Bixo uses Cascading to define the execution of tasks. And Cascading is built on top of Hadoop, the leading open source MapReduce framework.
This means that Bixo will scale out to many servers, with little or no extra effort. You can run Bixo on your laptop, and you can run Bixo on a cluster of 100 servers, depending on your needs.
And it also means that Bixo runs well in Amazon’s Elastic Computer Cloud (EC2). With a few commands you can create a Bixo cluster, fetch and process the target web pages, save the results, and dispose of the cluster – without buying, provisioning or maintaining any hardware.
This next section will provide step-by-step instructions for running Bixo in EC2.
WARNING: Information about configuring EC2 on the Hadoop and AWS sites will be different than what’s described below. Please follow these steps, which leverage as much as possible the automation available via modified versions of Hadoop Bash scripts.
Getting an AWS account
The very first thing you need to do is to create an AWS account. This creates the various keys you need to interact with EC2, and sets up billing for the time that you use.
- Sign up for an AWS account, if you don’t already have one.
- Go to the Amazon EC2 Getting Started Guide page. Note that you don’t need to do everything described here, just the specific items listed below.
- Follow the steps in the Setting up an Account/Signing up for Amazon EC2 section. Once you’ve followed these steps, you’ll have the X.509 certificate and private key, as well as your AWS account ID and your Access Key ID and Secret Key ID. Note that this is a direct link to the “Access Identifiers” page. The AWS account ID is also called the “Account Number” on some AWS pages, and is a 12 digit number with the format xxxx-xxxx-xxxx. Also note that you must sign up for an EC2 account in addition to your AWS account.
Configuring Bixo for EC2
- Follow the Getting Started instructions to download Bixo onto your hard disk.
- Create a new directory on your hard disk for your AWS key information. If you have a fork of Bixo, make sure this directory is NOT in your git directory, so that you don’t accidentally push your secret key information into GitHub.
- Inside this directory, copy the X.509 cert-<id>.pem and pk-<id>.pem files from the Getting an AWS Account procedure above.
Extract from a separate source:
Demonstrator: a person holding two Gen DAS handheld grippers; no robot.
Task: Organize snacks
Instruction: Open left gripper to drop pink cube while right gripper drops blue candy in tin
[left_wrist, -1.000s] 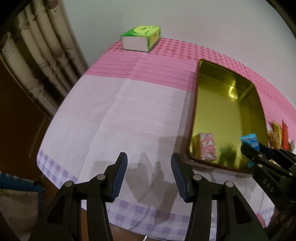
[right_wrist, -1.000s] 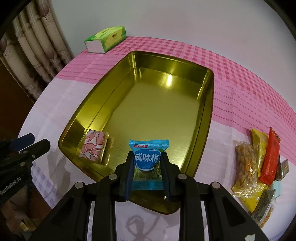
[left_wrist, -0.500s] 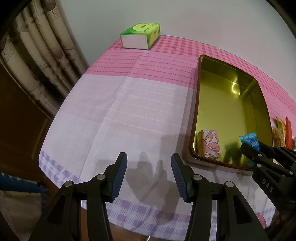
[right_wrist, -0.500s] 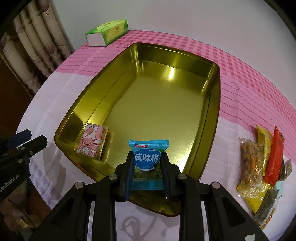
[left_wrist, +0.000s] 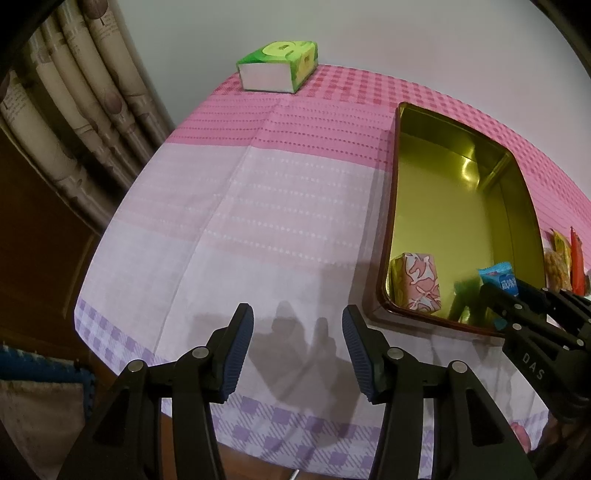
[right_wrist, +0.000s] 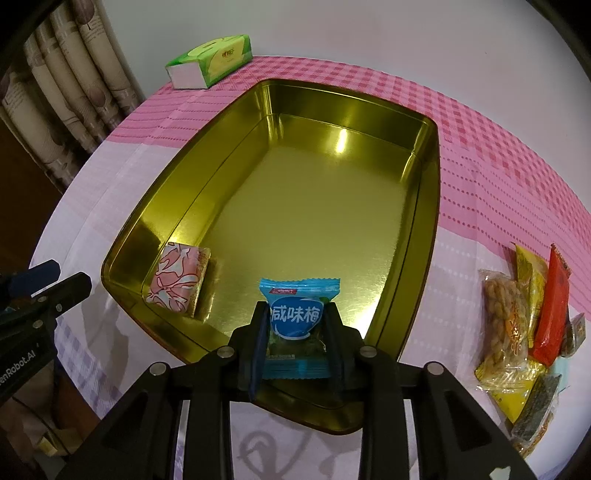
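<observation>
A gold metal tray (right_wrist: 424, 206) lies on the pink cloth; it also shows in the left wrist view (left_wrist: 391, 206). A pink patterned snack (right_wrist: 177, 280) lies in its near left corner, seen too in the left wrist view (left_wrist: 421, 284). My right gripper (right_wrist: 295, 328) is shut on a blue snack packet (right_wrist: 297, 314) and holds it over the tray's near end. The packet shows in the left wrist view (left_wrist: 498, 277). My left gripper (left_wrist: 297, 332) is open and empty above the cloth, left of the tray.
A pile of loose snack packets (right_wrist: 528, 325) lies on the cloth right of the tray. A green tissue box (right_wrist: 210, 61) stands at the far left corner. Curtains (left_wrist: 70, 110) hang left of the table. The table's front edge is just below both grippers.
My right gripper has moved forward over the tray's near end with the blue packet. The left gripper has shifted only slightly and stays open.
</observation>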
- Inside this directory, create a file called accountid that contains your AWS account ID.
- Inside this directory, create a file called accesskey that contains your Access Key ID.
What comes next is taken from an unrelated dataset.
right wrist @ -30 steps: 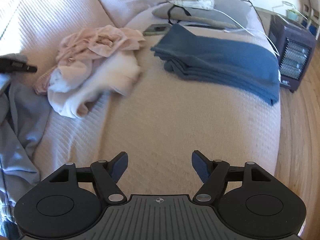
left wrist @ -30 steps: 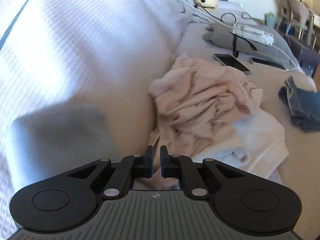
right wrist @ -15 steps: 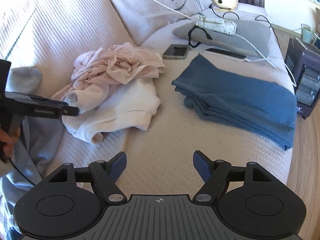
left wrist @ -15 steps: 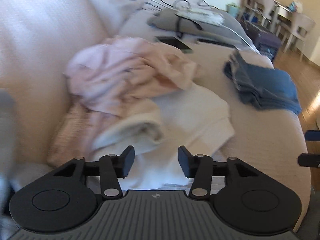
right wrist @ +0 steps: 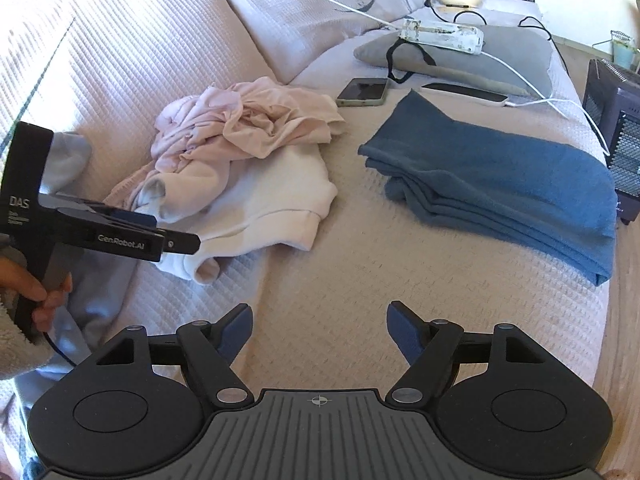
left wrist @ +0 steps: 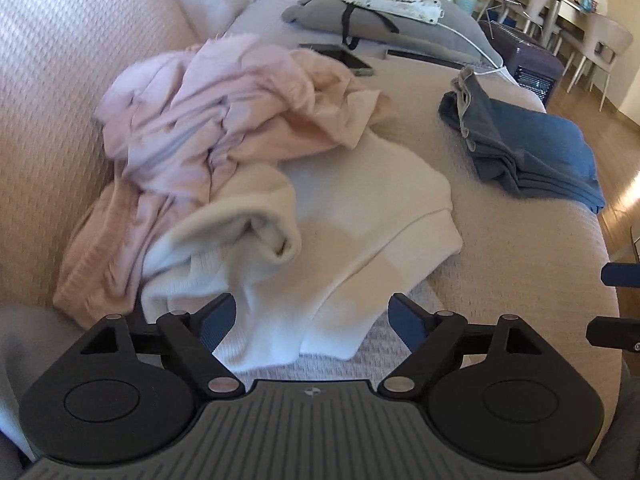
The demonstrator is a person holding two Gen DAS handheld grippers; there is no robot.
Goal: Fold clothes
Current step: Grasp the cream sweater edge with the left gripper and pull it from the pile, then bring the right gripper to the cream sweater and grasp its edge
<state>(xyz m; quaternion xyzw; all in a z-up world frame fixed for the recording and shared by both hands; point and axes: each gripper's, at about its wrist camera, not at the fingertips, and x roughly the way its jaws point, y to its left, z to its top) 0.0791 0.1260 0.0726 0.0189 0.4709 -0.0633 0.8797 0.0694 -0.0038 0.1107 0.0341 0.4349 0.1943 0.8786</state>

- Inside this directory, create a file called secretkey that contains your Secret Key ID.
- In your <bixo root>/bin/ec2/ directory, create a file called .local.awskey-path. This should contain the full path to the AWS key directory that you’ve populated above.
% cd <bixo root>/bin/ec2/% . setenv.sh% ec2-add-keypair <keypair name>Use something short like “mybixo” for the keypair name.- Copy the output of everything between (and including) the “—–BEGIN RSA PRIVATE KEY—–” and “—–END RSA PRIVATE KEY—–” lines to create a file called id_rsa-<keypair name> in the AWS key directory.
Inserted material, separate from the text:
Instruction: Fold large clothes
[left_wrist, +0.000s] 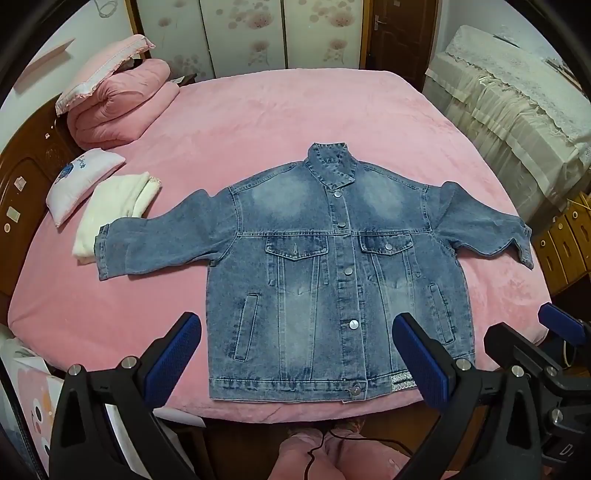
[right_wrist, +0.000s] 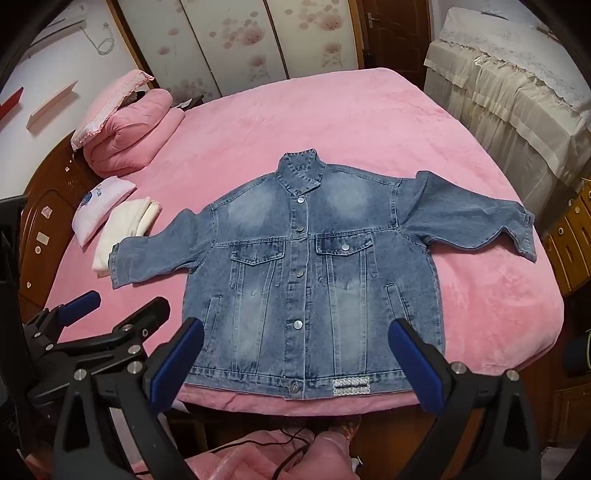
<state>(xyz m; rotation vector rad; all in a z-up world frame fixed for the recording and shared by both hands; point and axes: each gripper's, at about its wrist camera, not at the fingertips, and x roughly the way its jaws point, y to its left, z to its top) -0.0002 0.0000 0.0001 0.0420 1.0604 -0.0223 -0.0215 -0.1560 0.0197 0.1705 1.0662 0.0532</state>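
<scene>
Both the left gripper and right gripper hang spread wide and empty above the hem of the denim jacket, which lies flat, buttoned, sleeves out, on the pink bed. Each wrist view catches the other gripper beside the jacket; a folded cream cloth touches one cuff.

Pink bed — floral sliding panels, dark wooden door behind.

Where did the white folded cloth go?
In both views the white folded cloth lies on the pink bed at the left, between the small pillow and the denim jacket's left-hand sleeve cuff, which overlaps it.
</scene>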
- Set privileges on the id_rsa-<keypair name> file to be read-write for only the user:
% chmod go= id_rsa-myaws
Congratulations, you are now set up to run Bixo in EC2.
Note: If you’re using Cygwin on Windows, make sure you have ssh installed in your Cygwin environment.
Setting up ElasticFox
ElasticFox is a free Firefox extension that lets you monitor your EC2 servers, find out information about them, configure public access, etc.
Follow these steps to install and configure ElasticFox:
- Launch Firefox (version 3.0 or later)
- Download the Elasticfox extension by clicking this link.
- If you get a dialog asking you what to do with the download file, select “Open with…” and choose Firefox.
- Select Tools > Elasticfox.
- The “Enter AWS credentials” dialog should be automatically displayed. Choose any Account Name, enter your AWS Access and Secret Access Keys, and click the “Add” button, followed by the “Close”button.
- Click the icon to the left of “Account IDs”, choose any Display Name, enter your AWS Account ID, and click the “Add” button.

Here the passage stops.